In the records that come next, find every line with "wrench". Return those lines.

□ □ □

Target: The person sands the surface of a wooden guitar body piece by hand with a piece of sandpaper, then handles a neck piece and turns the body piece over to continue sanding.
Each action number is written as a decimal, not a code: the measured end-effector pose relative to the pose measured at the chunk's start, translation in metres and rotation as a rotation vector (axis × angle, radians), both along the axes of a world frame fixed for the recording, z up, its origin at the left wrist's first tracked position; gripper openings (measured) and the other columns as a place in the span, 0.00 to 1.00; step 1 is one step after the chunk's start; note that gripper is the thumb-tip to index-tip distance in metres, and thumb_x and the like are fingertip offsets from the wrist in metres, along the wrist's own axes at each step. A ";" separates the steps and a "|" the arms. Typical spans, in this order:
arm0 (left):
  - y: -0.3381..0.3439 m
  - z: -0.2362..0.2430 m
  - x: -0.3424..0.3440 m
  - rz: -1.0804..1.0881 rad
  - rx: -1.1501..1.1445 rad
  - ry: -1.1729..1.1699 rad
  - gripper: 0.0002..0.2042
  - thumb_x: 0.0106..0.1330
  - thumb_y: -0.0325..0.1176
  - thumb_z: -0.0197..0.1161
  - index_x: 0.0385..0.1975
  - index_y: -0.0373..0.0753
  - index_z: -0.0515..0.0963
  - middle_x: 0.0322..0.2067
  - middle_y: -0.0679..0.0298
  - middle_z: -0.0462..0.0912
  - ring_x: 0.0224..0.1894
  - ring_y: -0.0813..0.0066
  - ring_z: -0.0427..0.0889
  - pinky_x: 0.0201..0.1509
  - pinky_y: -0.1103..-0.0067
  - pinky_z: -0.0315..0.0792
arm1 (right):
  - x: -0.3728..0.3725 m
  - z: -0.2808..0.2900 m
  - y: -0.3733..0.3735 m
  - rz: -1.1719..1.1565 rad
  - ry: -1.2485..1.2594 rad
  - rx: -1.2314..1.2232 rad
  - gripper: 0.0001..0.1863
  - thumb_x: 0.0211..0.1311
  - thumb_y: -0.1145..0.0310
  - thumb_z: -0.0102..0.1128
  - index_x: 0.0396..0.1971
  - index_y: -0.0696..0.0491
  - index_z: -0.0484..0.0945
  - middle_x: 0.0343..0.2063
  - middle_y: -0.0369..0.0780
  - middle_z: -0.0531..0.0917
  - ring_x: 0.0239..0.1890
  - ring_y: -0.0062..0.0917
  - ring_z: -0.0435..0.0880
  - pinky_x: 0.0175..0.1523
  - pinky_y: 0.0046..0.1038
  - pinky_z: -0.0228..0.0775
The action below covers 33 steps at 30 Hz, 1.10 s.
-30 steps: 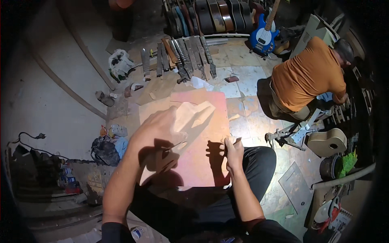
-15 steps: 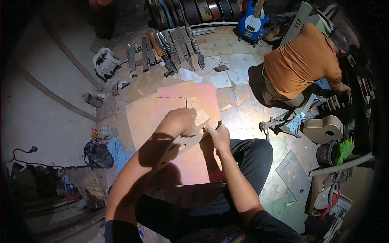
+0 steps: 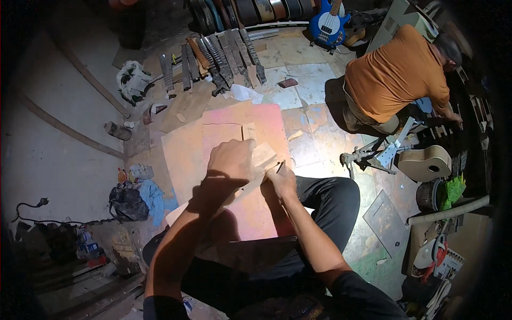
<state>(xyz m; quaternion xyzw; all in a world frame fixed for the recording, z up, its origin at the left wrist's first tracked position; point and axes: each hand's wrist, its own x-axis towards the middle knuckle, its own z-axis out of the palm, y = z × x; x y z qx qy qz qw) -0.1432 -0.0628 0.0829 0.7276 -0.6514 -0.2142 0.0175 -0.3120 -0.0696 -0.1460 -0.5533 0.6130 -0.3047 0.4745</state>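
Observation:
A pink and tan board [image 3: 269, 120] lies flat in front of my crossed legs. My left hand [image 3: 230, 160] is closed, knuckles up, its fingertips hidden where they press at a light wooden piece [image 3: 265, 153]. Below that hand, a flat pale strip [image 3: 250, 185] slants toward my right hand [image 3: 281, 181]. The right fingers pinch a thin, dark, pencil-like tool [image 3: 281, 167] at the strip's edge. Above the left hand, a small tan piece [image 3: 249, 130] rests on the board next to a dark slit.
Several guitar necks [image 3: 229, 56] lie beyond the board, with a blue bass guitar [image 3: 328, 26] behind. At right, a person in an orange shirt [image 3: 394, 74] bends away, near a metal stand [image 3: 368, 157] and an acoustic guitar [image 3: 425, 165]. Bags [image 3: 128, 202] sit at left.
My left hand stays at the wooden piece, its wrist turned slightly. My right hand has shifted a little downward, and the dark tool now shows more plainly. The whole view has moved slightly.

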 end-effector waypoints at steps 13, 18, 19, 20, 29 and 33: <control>-0.003 -0.008 0.006 0.033 -0.099 0.019 0.24 0.42 0.44 0.76 0.43 0.45 0.87 0.32 0.50 0.87 0.37 0.49 0.86 0.44 0.62 0.79 | 0.006 0.027 0.010 0.016 -0.063 0.102 0.21 0.56 0.62 0.69 0.42 0.63 0.80 0.30 0.43 0.86 0.34 0.30 0.84 0.41 0.34 0.75; -0.001 -0.010 0.005 0.029 -0.108 0.007 0.20 0.43 0.43 0.75 0.39 0.45 0.87 0.31 0.51 0.87 0.36 0.49 0.86 0.44 0.62 0.79 | 0.011 0.025 0.006 -0.181 -0.247 0.203 0.15 0.58 0.62 0.67 0.39 0.57 0.81 0.28 0.36 0.82 0.29 0.23 0.80 0.36 0.29 0.72; -0.002 -0.009 0.003 0.024 -0.117 0.006 0.20 0.43 0.43 0.75 0.38 0.44 0.87 0.31 0.51 0.87 0.36 0.49 0.86 0.43 0.62 0.79 | 0.013 0.018 0.012 -0.157 -0.271 0.115 0.15 0.59 0.62 0.67 0.39 0.58 0.81 0.28 0.34 0.82 0.27 0.20 0.78 0.32 0.28 0.70; -0.003 -0.008 0.001 0.018 -0.126 0.005 0.20 0.43 0.43 0.75 0.38 0.44 0.87 0.31 0.51 0.87 0.36 0.49 0.86 0.43 0.61 0.79 | 0.009 0.013 0.009 -0.110 -0.278 0.156 0.16 0.59 0.62 0.67 0.40 0.58 0.80 0.29 0.34 0.82 0.28 0.20 0.79 0.33 0.28 0.70; 0.002 -0.010 0.003 0.049 -0.123 -0.014 0.22 0.42 0.45 0.77 0.39 0.45 0.87 0.32 0.50 0.87 0.37 0.49 0.87 0.44 0.61 0.79 | 0.013 0.037 0.005 -0.176 -0.307 0.276 0.22 0.57 0.66 0.68 0.49 0.61 0.77 0.35 0.39 0.83 0.34 0.22 0.79 0.39 0.27 0.69; -0.001 -0.010 -0.003 0.033 -0.115 -0.025 0.23 0.43 0.45 0.78 0.41 0.45 0.87 0.32 0.51 0.88 0.37 0.50 0.87 0.44 0.61 0.79 | 0.007 0.040 0.007 -0.108 -0.238 0.221 0.20 0.57 0.67 0.68 0.46 0.62 0.80 0.38 0.41 0.85 0.40 0.26 0.83 0.47 0.29 0.75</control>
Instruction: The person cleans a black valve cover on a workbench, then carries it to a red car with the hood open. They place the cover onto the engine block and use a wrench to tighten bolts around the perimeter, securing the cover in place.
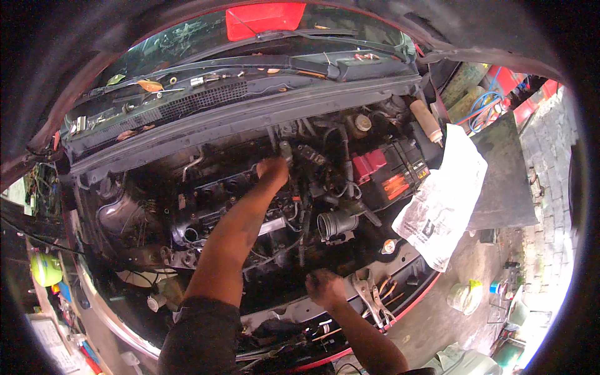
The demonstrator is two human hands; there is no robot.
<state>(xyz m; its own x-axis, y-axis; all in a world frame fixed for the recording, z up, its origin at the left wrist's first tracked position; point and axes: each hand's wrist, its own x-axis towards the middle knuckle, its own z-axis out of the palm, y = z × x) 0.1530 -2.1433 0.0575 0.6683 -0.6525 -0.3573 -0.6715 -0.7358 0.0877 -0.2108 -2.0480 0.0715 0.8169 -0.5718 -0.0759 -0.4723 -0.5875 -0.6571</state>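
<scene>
My left hand (273, 170) reaches across the car engine (209, 203) to its back edge. Its fingers are curled beside a grey cylindrical part (285, 151), and what they grip, if anything, is hidden. Lower down, my right hand (325, 288) is at the front crossmember (278, 304), fingers bent inward and dark; whatever is in them cannot be made out. Just to its right lie locking pliers (370, 299). A ribbed black intake duct (335, 225) sits between the engine and the battery (403, 164), which has a red terminal cover (369, 165).
A white printed sheet (445, 199) drapes over the right fender, below a brown cylinder (426, 122). Sockets, small parts and dry leaves (149, 85) litter the cowl (169, 114). A round metal cap (389, 246) rests near the front. The raised hood (500, 37) arches overhead.
</scene>
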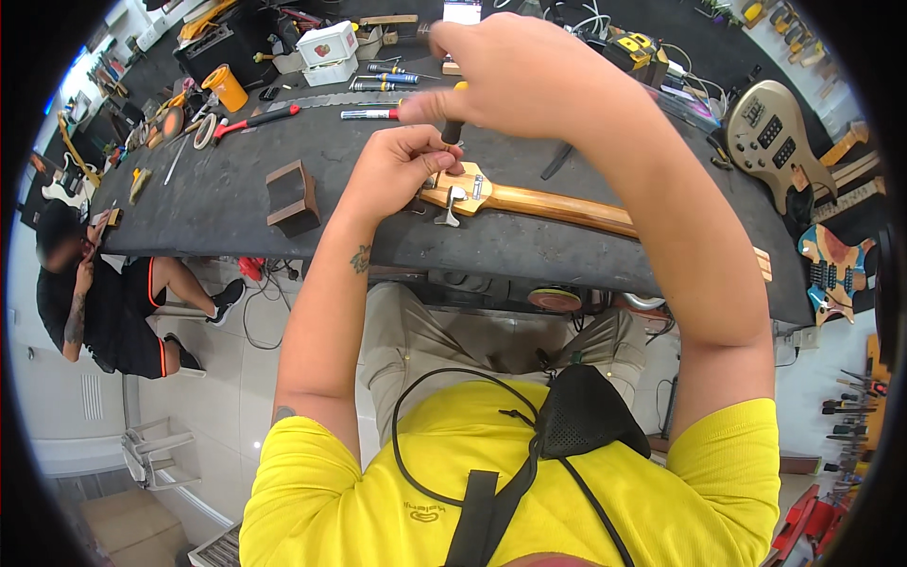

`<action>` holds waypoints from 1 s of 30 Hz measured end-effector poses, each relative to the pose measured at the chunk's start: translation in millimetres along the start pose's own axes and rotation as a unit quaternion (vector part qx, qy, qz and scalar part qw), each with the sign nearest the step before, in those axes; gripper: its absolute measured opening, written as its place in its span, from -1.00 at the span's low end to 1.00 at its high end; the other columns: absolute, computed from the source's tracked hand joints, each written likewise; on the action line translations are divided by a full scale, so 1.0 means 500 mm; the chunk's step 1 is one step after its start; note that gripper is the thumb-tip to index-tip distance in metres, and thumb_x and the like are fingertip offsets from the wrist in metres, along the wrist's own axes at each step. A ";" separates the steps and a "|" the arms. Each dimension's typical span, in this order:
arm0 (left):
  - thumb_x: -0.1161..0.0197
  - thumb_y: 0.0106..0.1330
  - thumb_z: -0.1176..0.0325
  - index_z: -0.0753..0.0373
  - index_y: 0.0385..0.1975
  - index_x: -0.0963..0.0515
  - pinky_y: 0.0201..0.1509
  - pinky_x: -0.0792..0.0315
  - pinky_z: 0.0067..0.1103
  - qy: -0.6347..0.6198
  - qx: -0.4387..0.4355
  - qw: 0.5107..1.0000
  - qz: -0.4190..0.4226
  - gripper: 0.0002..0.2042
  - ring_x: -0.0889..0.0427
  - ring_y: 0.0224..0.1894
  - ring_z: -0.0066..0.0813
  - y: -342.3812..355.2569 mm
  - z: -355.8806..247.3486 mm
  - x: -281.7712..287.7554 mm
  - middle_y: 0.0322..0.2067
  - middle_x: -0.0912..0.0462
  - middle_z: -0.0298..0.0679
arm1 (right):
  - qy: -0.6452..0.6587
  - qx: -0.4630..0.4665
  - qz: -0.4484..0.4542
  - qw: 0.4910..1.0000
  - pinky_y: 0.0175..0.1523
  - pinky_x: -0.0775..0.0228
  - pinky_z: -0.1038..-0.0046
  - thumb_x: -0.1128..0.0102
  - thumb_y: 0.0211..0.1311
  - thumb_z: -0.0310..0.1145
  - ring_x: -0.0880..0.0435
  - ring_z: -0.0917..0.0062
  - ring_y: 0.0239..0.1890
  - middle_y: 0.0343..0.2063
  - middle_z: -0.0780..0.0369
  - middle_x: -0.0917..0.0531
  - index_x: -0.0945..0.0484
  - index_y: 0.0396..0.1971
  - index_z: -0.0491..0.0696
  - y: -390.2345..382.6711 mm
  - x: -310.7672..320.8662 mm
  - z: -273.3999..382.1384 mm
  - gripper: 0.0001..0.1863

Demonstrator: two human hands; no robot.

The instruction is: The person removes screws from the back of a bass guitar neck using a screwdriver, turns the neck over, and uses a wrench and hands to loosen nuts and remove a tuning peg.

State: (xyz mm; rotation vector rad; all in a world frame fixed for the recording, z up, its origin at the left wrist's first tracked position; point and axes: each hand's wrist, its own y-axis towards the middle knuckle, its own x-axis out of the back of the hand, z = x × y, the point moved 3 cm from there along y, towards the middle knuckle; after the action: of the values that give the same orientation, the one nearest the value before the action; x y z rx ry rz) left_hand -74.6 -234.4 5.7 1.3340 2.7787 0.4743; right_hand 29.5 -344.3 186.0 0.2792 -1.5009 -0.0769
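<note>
A guitar neck (pixel 567 208) lies on the dark workbench, its pale wooden headstock (pixel 472 187) to the left. On the headstock sits a metal tuning machine (pixel 453 206), its key pointing toward me. My left hand (pixel 402 170) is closed at the headstock, thumb and fingers pinching the lower part of an upright screwdriver (pixel 453 130). Its tip is hidden by my fingers. Above it, my right hand (pixel 515 80) hangs over the screwdriver's top with thumb and forefinger stretched apart, slightly blurred; the other fingers are hidden.
Left of my arm stands a brown curved block (pixel 293 197). Farther back lie a red-and-black tool (pixel 257 121), a marker (pixel 368 114), several screwdrivers (pixel 385 77) and an orange mug (pixel 225 88). A gold guitar body (pixel 779 142) rests at right. Another person (pixel 94 283) sits at left.
</note>
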 end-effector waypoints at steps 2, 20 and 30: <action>-0.41 0.37 0.56 0.36 -0.40 -0.62 -0.08 -0.61 -0.59 0.056 -0.005 0.998 0.029 -0.89 -0.80 -0.15 -0.55 0.003 -0.006 0.005 -0.33 -0.82 -0.21 | -0.094 -0.148 0.108 0.979 0.13 -0.55 0.33 -0.37 0.31 -0.33 -0.71 0.20 -0.02 -0.07 0.06 -0.71 -0.62 -0.18 -0.14 0.001 0.002 0.000 -0.78; -0.37 0.42 0.54 0.42 -0.08 -0.73 0.01 -0.66 -0.58 -0.033 -0.022 0.999 -0.004 -0.85 -0.79 -0.10 -0.53 0.008 -0.005 0.010 -0.20 -0.83 -0.19 | -0.010 -0.014 -0.057 0.998 0.06 -0.57 0.22 -0.35 0.28 -0.41 -0.73 0.13 -0.02 -0.27 0.09 -0.73 -0.62 -0.08 -0.16 -0.008 -0.023 -0.034 -0.74; -0.46 0.35 0.52 0.35 -0.15 -0.76 -0.08 -0.62 -0.60 -0.026 0.031 0.999 0.022 -0.87 -0.76 -0.16 -0.59 0.015 -0.010 -0.003 -0.25 -0.83 -0.24 | -0.031 0.223 -0.037 0.974 0.01 -0.63 0.23 -0.38 0.27 -0.27 -0.78 0.19 -0.05 -0.14 0.09 -0.74 -0.66 -0.15 -0.11 -0.012 -0.060 -0.094 -0.74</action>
State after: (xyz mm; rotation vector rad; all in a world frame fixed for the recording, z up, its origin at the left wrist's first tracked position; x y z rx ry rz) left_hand -68.9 -232.4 12.5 1.4014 2.7485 0.3512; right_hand 74.5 -337.2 153.4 0.6996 -1.5585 0.1964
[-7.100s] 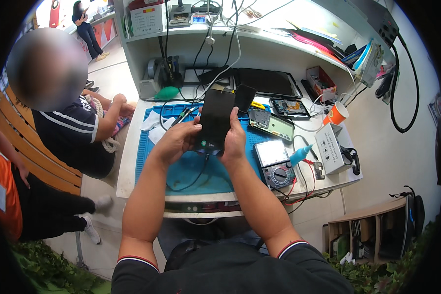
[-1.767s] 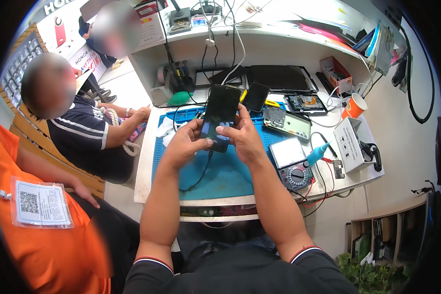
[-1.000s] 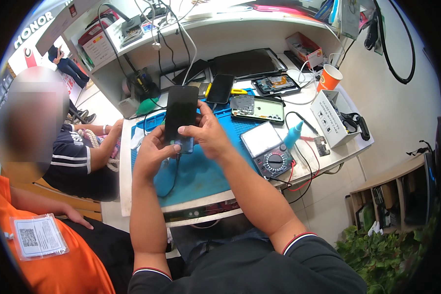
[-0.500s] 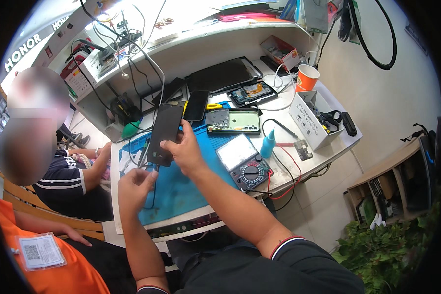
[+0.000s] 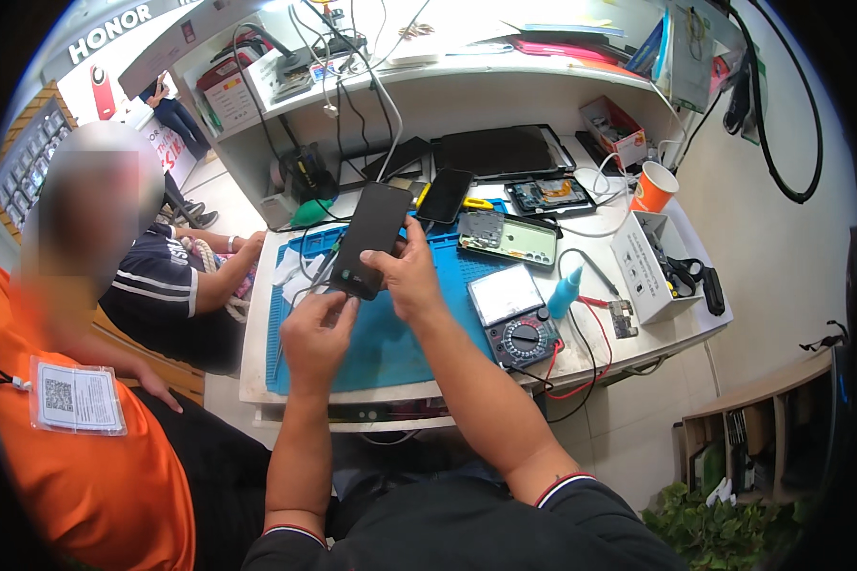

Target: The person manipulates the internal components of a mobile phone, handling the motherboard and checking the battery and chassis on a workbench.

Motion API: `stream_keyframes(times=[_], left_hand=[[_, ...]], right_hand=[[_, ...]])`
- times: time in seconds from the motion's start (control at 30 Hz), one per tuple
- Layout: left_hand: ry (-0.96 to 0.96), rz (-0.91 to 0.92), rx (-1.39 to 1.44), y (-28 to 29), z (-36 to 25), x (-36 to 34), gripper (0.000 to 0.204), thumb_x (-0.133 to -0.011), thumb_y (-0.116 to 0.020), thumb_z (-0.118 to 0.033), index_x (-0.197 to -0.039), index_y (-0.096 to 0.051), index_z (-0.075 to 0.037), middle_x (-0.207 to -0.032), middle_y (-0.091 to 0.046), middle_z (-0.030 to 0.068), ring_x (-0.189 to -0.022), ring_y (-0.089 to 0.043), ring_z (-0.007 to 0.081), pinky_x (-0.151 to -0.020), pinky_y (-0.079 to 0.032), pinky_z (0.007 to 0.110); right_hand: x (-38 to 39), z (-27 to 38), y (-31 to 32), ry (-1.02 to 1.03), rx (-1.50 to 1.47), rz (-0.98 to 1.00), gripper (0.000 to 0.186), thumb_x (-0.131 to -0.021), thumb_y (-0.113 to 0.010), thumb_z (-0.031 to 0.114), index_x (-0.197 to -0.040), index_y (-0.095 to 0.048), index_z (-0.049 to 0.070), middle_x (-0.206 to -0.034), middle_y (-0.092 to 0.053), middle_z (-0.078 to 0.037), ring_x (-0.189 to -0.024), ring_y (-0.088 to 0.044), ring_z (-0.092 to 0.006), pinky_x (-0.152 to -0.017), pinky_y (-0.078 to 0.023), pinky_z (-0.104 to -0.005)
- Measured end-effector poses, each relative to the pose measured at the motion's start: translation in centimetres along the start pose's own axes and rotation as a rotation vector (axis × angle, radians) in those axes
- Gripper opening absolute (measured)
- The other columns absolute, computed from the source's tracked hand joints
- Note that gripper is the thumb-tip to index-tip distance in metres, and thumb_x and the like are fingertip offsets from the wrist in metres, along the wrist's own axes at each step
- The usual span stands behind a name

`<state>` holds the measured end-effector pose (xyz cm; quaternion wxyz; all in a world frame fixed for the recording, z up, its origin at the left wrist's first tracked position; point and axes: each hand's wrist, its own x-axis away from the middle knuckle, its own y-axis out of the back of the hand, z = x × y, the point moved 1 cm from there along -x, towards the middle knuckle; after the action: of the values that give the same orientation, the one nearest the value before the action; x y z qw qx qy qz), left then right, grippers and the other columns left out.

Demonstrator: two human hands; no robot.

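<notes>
My right hand (image 5: 409,271) grips a dark smartphone (image 5: 373,233) by its right side, the thumb lying across the lower part of the front. The phone is tilted above a blue work mat (image 5: 390,352), with a small lit mark near its lower end. Against the bottom edge of the phone, my left hand (image 5: 322,328) pinches the end of a thin cable, whose plug is mostly hidden by the fingers. Behind the phone lie another black phone (image 5: 445,196) and a yellow-handled tool (image 5: 478,204). An opened pale green phone housing (image 5: 519,240) rests to the right.
An analog multimeter (image 5: 524,333) with red and black leads and a blue dropper bottle (image 5: 565,291) stand right of the mat. Farther right are a white box of tools (image 5: 638,271) and an orange cup (image 5: 654,187). A person in orange (image 5: 114,476) is close on my left.
The view has shifted, so the bench sits farther right in the picture. Both hands still hold the phone and cable end together; the left fingers are now closer to the phone's bottom edge.
</notes>
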<state>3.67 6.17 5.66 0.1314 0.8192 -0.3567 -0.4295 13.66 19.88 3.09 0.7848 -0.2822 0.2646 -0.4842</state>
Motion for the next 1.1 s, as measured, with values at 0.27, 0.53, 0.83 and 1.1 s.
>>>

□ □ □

→ Your response:
Instruction: The person cleans a black valve cover on a workbench, then carries it to a red car with the hood open. They place the cover onto the engine block and use a wrench to tighten bolts around the perimeter, securing the cover in place.
The instruction is: The person removes screws from the back of a bass guitar neck using a screwdriver, turns the neck over, and uses a wrench and hands to loosen nuts and remove a tuning peg.

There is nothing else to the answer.